## Task instructions
Starting with the line that contains "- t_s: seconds" and stopping after the line that contains "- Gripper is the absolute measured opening", copy the entries below exactly. Include nothing else.

## Excerpted records
========

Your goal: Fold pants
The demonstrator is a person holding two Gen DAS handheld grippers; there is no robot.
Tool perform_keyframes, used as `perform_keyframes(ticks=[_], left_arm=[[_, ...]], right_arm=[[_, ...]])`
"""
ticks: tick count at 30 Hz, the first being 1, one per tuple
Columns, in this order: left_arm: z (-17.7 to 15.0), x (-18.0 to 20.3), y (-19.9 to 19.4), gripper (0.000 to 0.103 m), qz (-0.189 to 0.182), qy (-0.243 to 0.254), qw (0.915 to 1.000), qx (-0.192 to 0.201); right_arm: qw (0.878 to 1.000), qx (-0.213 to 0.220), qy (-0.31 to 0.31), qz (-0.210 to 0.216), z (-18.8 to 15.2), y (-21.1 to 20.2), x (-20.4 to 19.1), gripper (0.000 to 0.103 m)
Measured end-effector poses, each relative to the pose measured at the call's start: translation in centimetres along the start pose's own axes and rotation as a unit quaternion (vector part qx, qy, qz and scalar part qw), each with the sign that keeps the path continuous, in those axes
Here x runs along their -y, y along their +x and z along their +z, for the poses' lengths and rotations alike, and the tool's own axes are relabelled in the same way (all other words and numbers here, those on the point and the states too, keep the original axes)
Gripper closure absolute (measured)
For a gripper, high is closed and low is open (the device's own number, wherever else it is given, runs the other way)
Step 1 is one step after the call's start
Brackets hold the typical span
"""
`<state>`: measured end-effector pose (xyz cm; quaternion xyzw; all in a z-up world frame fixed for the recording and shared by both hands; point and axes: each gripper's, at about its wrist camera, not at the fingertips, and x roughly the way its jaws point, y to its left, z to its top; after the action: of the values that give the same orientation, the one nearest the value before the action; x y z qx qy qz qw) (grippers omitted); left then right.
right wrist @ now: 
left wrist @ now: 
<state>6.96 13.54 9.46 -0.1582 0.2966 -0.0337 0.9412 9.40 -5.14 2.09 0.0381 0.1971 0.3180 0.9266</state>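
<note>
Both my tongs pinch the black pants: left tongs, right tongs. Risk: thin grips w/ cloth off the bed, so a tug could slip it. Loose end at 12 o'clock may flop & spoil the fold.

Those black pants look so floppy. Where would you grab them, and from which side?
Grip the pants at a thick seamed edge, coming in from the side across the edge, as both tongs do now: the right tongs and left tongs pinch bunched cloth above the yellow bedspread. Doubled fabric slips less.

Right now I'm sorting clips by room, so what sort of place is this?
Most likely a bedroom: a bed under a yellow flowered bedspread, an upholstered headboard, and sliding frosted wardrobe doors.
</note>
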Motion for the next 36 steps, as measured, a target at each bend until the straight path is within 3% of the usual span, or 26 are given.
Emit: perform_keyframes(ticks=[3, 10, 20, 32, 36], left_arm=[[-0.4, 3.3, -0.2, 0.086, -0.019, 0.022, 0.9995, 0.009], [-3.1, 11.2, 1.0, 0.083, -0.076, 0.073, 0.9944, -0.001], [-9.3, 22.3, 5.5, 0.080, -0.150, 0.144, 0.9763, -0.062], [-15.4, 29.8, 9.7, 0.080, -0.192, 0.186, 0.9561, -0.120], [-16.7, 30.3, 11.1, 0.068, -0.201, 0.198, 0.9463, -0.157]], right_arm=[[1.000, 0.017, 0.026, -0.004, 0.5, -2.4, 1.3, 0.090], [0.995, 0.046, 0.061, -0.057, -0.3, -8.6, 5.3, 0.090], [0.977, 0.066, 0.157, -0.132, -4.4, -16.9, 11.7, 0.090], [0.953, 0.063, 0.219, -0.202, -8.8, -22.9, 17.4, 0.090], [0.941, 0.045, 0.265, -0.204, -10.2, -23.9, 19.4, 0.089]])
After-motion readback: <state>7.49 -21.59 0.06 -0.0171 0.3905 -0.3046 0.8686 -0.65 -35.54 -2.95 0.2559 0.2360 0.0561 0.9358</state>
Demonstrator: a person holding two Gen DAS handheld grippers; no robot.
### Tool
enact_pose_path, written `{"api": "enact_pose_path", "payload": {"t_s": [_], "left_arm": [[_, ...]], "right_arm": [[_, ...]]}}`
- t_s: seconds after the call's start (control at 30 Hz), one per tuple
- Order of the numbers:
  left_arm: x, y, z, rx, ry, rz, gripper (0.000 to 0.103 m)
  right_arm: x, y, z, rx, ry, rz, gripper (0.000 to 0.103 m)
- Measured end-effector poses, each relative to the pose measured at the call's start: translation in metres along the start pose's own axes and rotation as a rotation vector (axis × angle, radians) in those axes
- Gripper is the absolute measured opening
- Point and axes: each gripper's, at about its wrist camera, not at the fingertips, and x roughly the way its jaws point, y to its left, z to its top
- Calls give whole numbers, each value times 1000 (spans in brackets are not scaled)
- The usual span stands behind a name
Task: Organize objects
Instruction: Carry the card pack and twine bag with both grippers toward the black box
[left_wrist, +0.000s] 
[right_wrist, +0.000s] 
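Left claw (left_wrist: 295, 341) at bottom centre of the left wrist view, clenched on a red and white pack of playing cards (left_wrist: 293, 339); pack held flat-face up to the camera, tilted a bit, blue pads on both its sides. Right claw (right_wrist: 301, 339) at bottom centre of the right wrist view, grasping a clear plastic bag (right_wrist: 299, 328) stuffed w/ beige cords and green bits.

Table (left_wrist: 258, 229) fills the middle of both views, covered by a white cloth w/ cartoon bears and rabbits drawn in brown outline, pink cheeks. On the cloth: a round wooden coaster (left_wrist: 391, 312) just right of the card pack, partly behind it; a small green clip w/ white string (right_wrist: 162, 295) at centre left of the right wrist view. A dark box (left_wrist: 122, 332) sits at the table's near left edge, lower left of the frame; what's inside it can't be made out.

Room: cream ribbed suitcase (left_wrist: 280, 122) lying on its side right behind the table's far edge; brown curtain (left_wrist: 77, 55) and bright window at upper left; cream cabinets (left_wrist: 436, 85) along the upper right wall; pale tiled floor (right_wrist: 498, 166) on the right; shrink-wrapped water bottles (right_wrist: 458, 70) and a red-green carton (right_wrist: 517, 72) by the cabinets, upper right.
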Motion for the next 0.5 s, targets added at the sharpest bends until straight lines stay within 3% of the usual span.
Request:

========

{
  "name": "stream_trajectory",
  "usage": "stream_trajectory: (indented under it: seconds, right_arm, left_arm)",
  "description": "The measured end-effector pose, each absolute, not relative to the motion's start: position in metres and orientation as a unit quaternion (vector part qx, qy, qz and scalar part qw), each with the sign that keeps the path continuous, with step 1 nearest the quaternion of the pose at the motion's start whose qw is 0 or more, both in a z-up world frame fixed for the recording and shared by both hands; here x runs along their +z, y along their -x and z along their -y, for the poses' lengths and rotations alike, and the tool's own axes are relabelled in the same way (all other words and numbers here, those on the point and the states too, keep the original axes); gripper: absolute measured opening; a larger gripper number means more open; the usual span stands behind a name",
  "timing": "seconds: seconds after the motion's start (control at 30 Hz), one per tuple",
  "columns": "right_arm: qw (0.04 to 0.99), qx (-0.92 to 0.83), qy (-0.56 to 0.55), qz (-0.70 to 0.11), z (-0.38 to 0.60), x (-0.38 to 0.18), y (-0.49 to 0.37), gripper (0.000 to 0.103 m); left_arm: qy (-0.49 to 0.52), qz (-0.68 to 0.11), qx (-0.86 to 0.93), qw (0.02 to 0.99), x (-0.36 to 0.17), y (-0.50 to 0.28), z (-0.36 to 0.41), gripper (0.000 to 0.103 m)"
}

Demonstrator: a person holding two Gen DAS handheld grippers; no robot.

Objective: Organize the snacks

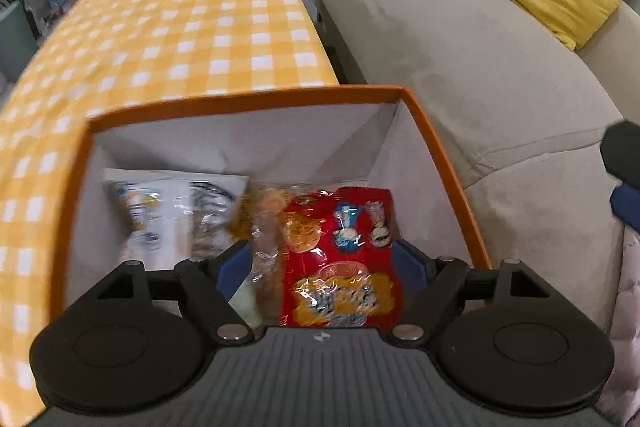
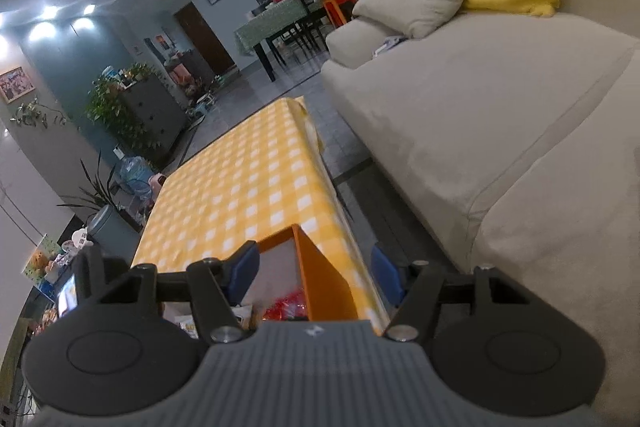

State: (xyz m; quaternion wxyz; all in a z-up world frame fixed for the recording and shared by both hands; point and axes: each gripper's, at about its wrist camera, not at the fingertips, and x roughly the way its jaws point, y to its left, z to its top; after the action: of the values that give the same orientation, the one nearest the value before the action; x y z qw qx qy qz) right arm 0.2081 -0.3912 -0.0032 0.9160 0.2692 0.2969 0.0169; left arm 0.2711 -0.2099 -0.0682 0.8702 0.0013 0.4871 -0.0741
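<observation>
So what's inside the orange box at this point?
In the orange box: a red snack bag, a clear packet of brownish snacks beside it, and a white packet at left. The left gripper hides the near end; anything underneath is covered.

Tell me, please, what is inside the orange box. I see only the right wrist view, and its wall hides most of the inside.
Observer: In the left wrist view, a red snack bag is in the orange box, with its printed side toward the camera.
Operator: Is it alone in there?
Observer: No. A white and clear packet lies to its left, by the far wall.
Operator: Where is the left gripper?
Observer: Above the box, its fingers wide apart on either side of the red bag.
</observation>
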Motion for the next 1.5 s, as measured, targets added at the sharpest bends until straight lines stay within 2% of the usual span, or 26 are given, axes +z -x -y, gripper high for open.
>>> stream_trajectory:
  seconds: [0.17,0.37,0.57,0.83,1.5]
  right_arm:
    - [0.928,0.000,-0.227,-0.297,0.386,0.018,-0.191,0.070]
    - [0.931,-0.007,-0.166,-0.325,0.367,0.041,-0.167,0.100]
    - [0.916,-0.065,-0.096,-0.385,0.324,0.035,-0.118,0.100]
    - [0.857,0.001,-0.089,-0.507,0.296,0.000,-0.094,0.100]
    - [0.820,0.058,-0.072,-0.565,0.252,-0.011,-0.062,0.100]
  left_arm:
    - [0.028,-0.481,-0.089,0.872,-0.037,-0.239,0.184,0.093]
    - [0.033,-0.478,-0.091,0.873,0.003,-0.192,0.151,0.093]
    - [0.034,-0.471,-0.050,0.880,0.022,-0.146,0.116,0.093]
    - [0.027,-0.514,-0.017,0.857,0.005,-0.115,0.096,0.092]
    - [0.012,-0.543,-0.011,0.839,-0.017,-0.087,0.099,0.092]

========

## Final answer
- t_s: seconds after the call's start (control at 30 Hz), one per tuple
- Order of the numbers:
  left_arm: x, y, z, rx, ry, rz, gripper (0.000 to 0.103 m)
  right_arm: x, y, z, rx, ry, rz, gripper (0.000 to 0.103 m)
- Measured end-effector poses, each relative to the pose measured at the call's start: translation in metres along the start pose's own axes and rotation as a rotation vector (axis × angle, radians) in those axes
- Gripper is the absolute measured opening

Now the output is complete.